Profits for the final three months of 2014 came in at $350m, compared with $2.5bn in the same period of 2013.
Revenues held steady on the year at $17.8bn, but the overall results were dragged down by legal bills.
Litigation costs rocketed to $2.9bn, from $809m in the same quarter of 2013, while repositioning costs jumped from $234m to $655m. Citi is also in the process of closing its consumer banking arm in a series of countries in a bid to focus its resources in areas where returns are higher.
For the year as a whole those costs totalled $7.4bn.
Chief executive Michael Corbat argued the major provisions for litigation have put the bank on a better footing for next year.
“Although we made some difficult decisions over the course of the year, I believe they allowed us to put our franchise in a position to have a successful 2015,” he said.

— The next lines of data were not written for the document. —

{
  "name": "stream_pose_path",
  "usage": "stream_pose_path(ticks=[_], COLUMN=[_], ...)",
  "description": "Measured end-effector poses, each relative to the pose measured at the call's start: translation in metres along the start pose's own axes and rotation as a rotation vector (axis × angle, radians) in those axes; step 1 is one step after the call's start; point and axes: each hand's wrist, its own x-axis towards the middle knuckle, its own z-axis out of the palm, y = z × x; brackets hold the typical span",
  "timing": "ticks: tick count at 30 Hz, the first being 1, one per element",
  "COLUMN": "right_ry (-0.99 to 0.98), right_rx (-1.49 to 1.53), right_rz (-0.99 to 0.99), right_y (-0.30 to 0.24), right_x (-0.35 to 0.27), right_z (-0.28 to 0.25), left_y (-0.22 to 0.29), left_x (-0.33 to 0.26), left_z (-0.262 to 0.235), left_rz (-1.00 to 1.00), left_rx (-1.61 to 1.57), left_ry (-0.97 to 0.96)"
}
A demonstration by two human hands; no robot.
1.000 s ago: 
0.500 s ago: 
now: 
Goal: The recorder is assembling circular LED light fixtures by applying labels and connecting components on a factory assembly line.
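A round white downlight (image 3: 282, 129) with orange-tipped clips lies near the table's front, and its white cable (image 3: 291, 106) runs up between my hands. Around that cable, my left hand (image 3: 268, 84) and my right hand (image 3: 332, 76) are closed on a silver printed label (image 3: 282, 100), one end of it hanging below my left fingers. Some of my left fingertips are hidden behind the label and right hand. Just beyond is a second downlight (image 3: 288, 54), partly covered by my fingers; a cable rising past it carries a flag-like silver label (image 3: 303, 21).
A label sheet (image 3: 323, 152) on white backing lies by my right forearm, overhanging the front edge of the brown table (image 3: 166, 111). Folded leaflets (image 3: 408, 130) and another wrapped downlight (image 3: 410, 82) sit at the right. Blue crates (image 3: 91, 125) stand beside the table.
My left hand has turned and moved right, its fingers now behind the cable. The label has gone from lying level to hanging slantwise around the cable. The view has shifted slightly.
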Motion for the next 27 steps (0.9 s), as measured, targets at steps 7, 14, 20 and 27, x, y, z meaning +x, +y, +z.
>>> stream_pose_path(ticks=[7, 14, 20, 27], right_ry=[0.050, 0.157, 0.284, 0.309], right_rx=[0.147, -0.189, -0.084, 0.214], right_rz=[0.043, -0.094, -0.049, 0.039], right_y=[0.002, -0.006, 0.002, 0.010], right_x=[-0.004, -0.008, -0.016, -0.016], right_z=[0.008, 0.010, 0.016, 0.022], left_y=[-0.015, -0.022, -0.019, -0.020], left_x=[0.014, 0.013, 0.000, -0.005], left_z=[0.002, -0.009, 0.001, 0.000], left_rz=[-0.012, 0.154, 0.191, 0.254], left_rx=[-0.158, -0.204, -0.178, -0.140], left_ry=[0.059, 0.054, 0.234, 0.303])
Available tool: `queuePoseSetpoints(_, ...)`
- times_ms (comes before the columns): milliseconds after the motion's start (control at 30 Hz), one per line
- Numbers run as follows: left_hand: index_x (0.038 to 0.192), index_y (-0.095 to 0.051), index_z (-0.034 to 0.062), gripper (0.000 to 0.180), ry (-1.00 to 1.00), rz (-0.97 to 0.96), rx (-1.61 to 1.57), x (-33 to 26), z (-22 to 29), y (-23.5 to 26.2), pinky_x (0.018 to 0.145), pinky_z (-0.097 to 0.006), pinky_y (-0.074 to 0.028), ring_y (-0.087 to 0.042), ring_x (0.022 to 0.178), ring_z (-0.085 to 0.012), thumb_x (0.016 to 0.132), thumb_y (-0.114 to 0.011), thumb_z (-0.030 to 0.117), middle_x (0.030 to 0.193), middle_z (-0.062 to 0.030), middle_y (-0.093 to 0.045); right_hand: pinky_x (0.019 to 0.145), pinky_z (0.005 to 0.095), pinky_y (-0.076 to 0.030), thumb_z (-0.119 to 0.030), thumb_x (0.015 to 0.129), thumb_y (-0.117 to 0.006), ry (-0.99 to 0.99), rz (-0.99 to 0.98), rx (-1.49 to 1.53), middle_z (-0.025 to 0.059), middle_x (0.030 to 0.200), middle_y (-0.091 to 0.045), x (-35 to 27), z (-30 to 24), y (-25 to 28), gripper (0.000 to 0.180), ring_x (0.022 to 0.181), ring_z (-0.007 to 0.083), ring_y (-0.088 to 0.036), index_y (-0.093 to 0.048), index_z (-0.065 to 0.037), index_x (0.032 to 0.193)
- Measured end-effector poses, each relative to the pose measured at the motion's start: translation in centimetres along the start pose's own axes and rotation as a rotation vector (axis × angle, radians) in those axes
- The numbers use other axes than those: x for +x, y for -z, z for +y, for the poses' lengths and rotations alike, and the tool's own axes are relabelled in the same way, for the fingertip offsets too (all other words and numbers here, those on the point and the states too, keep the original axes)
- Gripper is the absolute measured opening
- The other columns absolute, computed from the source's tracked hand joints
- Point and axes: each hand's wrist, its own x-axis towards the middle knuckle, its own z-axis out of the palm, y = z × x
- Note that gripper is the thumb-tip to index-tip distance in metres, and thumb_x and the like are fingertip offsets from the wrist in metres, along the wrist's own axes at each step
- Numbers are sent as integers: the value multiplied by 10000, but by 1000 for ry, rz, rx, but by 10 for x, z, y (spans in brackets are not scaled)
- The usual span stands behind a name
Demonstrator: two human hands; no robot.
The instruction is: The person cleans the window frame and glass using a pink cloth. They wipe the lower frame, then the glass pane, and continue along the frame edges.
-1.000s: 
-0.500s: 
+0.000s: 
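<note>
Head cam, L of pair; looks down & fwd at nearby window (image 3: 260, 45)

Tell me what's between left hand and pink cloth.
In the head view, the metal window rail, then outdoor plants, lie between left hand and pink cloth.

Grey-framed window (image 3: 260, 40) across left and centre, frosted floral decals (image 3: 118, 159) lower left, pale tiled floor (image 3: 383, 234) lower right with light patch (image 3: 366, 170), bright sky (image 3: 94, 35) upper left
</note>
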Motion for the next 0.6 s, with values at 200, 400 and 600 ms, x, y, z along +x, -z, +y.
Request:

“While the overall results for 2014 fell short of our expectations, we did make significant progress on our top priorities. During the year, we increased our market share among our target institutional clients, grew our core loan book, and improved both our net interest revenue and margin from 2013 levels.”
But markets were less optimistic – the bank’s shares fell 3.71 per cent on the day.
The reason was poor performance in other areas, on top of the extra costs.
Fixed income, currencies and commodities (FICC) trading revenues fell 16 per cent on the year to $2bn, while equities revenues fell three per cent on the year to $471m, and defied hopes that the incomes would increase.
However, the bank is hoping that a sustained burst of economic growth and consumer incomes will improve its prospects.